With the Newberry Leadership System for High Performing Women, I help my clients build critical skills to the point where they are second nature, to the point of unconscious competence. However, I also find myself helping my clients remember what they already know and how to apply it to what they face today.
Here’s a quick example. I once coached a leader who has always been good at building a strong network of advocates. In fact, in the past it has helped her move up the corporate ladder very quickly. However, in the past two years, she has spent less and less time focusing on her network – to the point that she lost sight of its importance altogether. It wasn’t until she found herself in a political situation where she wasn’t supported that she realized just what she had forgotten. That situation was the rude awakening she needed to jog her memory. In our coaching session, we talked through how to bounce back from the situation, leveraging her skills and experiences from the past (and she had many to tap into).

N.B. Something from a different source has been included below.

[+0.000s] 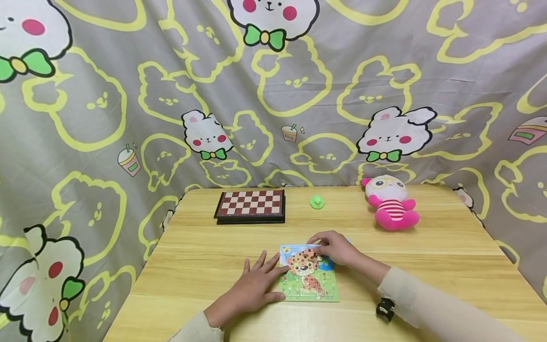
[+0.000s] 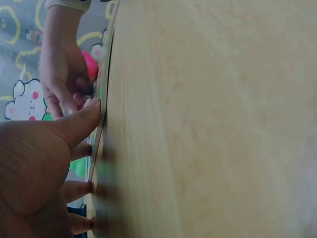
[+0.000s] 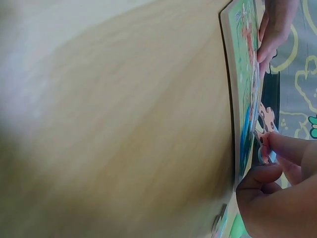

Another one of my clients found herself frustrated about all the unexpected issues popping up on a mission-critical project. She really couldn’t afford any delays. When we started to delve deeper, she realized that she had forgotten about an issue tracking and management approach and tool she had used on another project. By putting that back into play, she got the right information from her team – information to help her anticipate and prevent potential problems.
So, the next time you find yourself dealing with a challenging issue, take time to ask yourself the following questions:
1.What is the underlying issue I’m struggling with?
Don’t get distracted by all the details, really focus on the core issue(s).
2.In the past, when have I encountered a similar situation?
Asking yourself this question will help you remember a past experience that may lend insight into how to approach the current situation.
3.What helped me work through that situation successfully?
What lessons did you learn that could apply here? This will help you remember key elements of what happened in the past, how you handled the situation, and what could be useful as you develop your approach to the current situation.